Supplied material: Begin
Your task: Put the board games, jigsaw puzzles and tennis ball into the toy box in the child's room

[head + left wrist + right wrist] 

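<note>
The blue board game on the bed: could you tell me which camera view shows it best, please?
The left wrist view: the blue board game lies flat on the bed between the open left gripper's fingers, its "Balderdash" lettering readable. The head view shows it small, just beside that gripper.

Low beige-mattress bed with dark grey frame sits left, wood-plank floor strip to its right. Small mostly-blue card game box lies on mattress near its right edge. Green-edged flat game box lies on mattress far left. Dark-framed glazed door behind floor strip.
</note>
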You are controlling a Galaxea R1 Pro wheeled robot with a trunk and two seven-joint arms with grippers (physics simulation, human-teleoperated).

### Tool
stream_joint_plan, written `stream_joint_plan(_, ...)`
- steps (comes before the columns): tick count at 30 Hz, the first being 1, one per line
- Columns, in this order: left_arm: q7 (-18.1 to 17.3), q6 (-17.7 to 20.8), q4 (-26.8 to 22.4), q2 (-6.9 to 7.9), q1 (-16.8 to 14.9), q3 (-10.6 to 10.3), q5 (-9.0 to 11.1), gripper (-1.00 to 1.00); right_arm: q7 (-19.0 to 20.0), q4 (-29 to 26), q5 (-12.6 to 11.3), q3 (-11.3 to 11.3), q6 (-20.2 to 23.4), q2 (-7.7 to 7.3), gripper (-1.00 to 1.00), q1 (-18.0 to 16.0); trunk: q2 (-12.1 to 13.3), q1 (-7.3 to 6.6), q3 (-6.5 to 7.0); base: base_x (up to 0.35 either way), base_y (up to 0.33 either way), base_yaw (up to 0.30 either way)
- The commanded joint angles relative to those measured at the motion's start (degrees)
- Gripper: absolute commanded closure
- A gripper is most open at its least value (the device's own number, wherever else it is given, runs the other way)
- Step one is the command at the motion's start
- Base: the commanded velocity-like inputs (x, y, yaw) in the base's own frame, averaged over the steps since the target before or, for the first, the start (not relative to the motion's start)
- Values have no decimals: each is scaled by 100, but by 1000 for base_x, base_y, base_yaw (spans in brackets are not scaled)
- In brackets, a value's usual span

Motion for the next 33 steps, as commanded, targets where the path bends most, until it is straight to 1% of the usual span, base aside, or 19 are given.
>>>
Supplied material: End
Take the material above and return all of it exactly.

Exercise answer.
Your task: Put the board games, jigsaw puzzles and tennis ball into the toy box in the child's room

[head + left wrist + right wrist] 

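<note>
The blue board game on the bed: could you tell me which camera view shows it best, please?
The left wrist view: the blue board game lies flat on the bed between the open left gripper's fingers, its "Balderdash" lettering readable. The head view shows it small, just beside that gripper.

Low beige-mattress bed with dark grey frame sits left, wood-plank floor strip to its right. Small mostly-blue card game box lies on mattress near its right edge. Green-edged flat game box lies on mattress far left. Dark-framed glazed door behind floor strip.
</note>
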You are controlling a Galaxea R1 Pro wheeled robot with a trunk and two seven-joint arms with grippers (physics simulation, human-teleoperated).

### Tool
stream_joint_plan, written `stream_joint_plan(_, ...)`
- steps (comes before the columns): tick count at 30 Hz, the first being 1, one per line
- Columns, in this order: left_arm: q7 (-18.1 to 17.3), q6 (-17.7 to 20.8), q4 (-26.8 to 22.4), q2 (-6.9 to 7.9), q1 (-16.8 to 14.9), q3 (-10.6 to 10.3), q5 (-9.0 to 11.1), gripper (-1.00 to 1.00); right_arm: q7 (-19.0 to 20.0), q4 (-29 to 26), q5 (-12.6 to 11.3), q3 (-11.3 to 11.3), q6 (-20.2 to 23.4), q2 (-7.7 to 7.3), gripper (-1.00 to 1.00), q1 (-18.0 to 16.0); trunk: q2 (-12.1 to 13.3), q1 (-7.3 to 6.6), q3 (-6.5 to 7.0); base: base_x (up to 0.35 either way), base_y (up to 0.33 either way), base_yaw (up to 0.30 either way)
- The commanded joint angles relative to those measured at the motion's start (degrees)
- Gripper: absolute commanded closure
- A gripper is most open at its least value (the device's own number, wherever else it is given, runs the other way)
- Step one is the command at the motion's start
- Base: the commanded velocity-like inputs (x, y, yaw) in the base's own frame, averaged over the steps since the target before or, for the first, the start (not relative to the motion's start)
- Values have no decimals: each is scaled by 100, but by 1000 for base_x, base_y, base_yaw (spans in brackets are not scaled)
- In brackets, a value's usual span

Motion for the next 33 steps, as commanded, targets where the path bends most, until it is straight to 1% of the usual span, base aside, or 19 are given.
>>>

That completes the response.